*** Source material Section Begins ***

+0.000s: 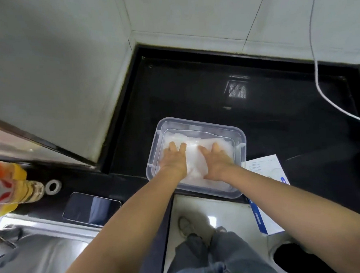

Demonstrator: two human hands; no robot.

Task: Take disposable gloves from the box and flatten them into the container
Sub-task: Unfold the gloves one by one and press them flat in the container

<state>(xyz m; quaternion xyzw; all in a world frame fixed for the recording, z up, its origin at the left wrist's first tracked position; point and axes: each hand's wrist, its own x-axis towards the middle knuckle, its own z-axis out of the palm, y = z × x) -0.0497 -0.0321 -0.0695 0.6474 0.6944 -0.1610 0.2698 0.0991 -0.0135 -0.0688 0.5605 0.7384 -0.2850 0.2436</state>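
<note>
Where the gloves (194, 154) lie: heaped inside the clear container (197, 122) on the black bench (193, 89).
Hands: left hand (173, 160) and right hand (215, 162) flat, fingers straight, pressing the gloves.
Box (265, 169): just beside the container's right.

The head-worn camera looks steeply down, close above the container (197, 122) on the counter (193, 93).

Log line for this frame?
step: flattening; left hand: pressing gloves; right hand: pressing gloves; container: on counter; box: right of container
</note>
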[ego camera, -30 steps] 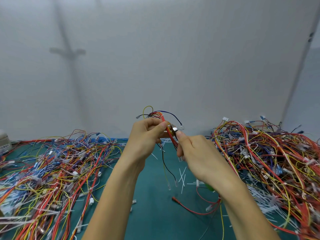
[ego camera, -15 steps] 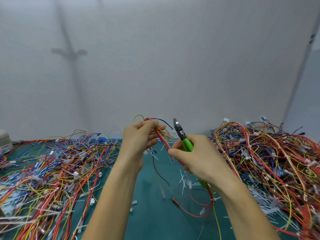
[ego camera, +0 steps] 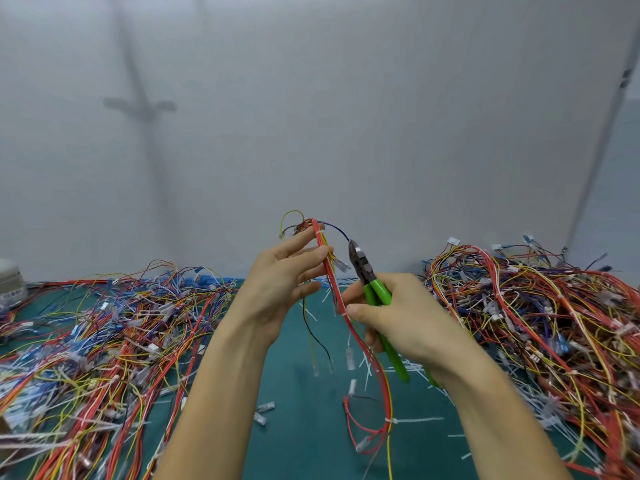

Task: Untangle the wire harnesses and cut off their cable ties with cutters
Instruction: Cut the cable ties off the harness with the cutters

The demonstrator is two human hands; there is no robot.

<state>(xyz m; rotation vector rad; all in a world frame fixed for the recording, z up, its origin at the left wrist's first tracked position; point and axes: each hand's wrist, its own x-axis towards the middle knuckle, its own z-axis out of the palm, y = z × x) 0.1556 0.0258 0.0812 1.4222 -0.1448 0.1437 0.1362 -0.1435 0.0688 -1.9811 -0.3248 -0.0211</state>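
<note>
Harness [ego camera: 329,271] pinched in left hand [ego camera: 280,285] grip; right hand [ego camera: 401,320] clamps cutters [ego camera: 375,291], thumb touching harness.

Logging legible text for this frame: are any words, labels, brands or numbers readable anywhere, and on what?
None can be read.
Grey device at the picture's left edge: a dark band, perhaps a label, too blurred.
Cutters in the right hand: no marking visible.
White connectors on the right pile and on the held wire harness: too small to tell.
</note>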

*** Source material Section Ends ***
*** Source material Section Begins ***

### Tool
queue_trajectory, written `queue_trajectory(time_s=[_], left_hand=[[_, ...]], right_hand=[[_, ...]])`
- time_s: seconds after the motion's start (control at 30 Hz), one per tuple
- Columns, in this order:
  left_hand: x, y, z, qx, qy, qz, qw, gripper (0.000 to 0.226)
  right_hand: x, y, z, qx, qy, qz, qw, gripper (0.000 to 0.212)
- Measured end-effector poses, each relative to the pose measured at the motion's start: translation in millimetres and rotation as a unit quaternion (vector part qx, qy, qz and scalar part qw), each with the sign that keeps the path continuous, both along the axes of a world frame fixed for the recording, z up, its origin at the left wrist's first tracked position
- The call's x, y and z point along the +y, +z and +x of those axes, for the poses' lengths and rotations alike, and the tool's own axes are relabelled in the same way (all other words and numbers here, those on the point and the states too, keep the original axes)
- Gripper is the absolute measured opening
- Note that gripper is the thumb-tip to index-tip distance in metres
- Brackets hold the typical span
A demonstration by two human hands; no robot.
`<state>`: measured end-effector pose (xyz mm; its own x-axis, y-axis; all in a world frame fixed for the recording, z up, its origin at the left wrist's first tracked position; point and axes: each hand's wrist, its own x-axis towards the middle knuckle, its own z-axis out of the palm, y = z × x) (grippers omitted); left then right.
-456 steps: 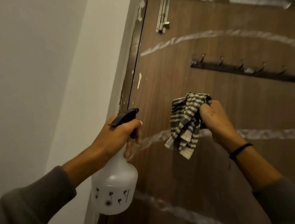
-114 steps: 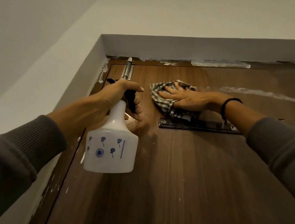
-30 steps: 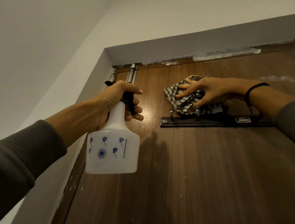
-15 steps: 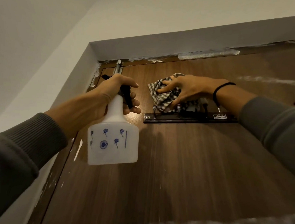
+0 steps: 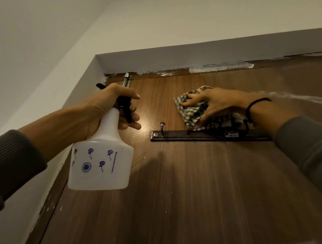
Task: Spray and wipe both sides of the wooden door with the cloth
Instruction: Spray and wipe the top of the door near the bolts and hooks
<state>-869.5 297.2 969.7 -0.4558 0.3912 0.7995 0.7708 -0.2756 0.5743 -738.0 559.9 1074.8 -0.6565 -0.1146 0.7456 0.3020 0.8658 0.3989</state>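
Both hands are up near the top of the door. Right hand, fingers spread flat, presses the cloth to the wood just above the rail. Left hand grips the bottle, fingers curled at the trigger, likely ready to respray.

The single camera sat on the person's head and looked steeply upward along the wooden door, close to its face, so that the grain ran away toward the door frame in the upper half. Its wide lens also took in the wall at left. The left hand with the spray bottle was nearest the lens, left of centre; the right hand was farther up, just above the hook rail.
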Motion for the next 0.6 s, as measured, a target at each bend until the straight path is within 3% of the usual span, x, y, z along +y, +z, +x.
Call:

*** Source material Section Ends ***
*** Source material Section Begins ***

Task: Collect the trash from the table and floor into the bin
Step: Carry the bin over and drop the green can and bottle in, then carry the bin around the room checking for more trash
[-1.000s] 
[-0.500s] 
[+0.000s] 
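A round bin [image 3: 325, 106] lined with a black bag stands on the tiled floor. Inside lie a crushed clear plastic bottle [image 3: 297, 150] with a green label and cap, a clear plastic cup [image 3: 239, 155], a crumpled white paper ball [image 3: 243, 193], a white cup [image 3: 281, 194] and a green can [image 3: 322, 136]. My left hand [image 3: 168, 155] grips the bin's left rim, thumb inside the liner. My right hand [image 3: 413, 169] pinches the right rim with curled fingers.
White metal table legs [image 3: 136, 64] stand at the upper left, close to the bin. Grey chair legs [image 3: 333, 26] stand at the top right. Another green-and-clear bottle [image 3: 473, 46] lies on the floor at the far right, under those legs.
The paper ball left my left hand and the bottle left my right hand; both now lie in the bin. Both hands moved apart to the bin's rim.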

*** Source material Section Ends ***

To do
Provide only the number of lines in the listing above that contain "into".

Solution to the problem
2